Task instructions
Leaving out the pictures, retype the lines from the beginning of the listing through the line containing "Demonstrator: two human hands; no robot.".

Data excerpt
__________

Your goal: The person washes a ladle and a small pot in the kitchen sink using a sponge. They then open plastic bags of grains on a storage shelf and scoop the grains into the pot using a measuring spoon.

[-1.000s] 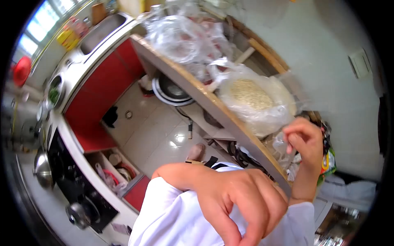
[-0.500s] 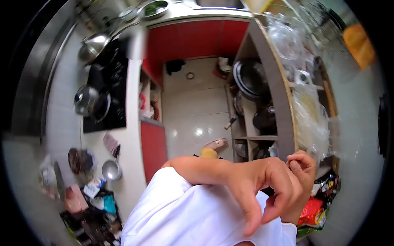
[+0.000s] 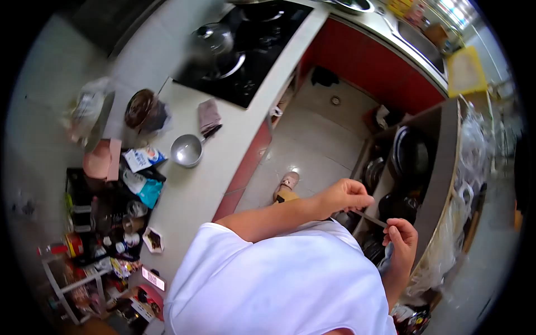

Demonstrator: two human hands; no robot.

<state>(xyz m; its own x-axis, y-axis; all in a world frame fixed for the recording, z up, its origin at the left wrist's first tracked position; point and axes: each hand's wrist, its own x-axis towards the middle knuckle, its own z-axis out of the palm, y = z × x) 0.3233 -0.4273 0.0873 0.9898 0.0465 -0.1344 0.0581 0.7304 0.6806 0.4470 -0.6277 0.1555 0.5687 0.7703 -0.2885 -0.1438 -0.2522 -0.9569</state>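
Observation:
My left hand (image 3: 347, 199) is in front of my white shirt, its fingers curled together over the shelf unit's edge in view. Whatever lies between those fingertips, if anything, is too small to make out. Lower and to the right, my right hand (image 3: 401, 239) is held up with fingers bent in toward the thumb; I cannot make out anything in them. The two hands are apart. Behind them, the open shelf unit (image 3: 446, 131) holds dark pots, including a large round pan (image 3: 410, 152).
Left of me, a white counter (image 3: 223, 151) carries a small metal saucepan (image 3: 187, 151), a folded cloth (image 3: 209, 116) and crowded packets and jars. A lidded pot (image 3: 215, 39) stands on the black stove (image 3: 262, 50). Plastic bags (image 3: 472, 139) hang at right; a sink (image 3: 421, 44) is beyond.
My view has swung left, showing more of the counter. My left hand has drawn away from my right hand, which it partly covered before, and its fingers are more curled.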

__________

Solution for this task
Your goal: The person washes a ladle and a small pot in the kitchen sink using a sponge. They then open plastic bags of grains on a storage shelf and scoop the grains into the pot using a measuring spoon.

[-1.000s] 
[-0.500s] 
[+0.000s] 

Demonstrator: two human hands; no robot.

The full answer has been given.